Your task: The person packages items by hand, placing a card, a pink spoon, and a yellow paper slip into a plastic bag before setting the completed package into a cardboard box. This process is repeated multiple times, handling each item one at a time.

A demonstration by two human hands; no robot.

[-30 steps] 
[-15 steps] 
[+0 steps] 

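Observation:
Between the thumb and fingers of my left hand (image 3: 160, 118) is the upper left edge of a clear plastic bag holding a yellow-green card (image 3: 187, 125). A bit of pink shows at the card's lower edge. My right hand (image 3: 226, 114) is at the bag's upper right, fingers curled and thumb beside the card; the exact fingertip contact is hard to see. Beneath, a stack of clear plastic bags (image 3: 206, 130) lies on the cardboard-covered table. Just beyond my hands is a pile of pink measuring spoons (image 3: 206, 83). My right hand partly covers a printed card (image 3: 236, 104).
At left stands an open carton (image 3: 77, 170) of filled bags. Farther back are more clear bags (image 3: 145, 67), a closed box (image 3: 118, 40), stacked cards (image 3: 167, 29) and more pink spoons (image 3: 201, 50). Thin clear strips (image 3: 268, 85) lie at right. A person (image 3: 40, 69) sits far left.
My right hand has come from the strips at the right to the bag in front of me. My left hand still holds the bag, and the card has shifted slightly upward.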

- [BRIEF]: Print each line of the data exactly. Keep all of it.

- [FINISHED TASK]:
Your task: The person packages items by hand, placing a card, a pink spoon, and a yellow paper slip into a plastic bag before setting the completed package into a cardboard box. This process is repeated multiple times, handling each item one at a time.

A demonstration by two human hands; no robot.

[-30 steps] 
[-15 steps] 
[+0 steps] 

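Observation:
Between the thumb and fingers of my left hand (image 3: 160, 118) is the upper left edge of a clear plastic bag holding a yellow-green card (image 3: 187, 125). A bit of pink shows at the card's lower edge. My right hand (image 3: 226, 114) is at the bag's upper right, fingers curled and thumb beside the card; the exact fingertip contact is hard to see. Beneath, a stack of clear plastic bags (image 3: 206, 130) lies on the cardboard-covered table. Just beyond my hands is a pile of pink measuring spoons (image 3: 206, 83). My right hand partly covers a printed card (image 3: 236, 104).
At left stands an open carton (image 3: 77, 170) of filled bags. Farther back are more clear bags (image 3: 145, 67), a closed box (image 3: 118, 40), stacked cards (image 3: 167, 29) and more pink spoons (image 3: 201, 50). Thin clear strips (image 3: 268, 85) lie at right. A person (image 3: 40, 69) sits far left.
My right hand has come from the strips at the right to the bag in front of me. My left hand still holds the bag, and the card has shifted slightly upward.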

The exercise was answered completely.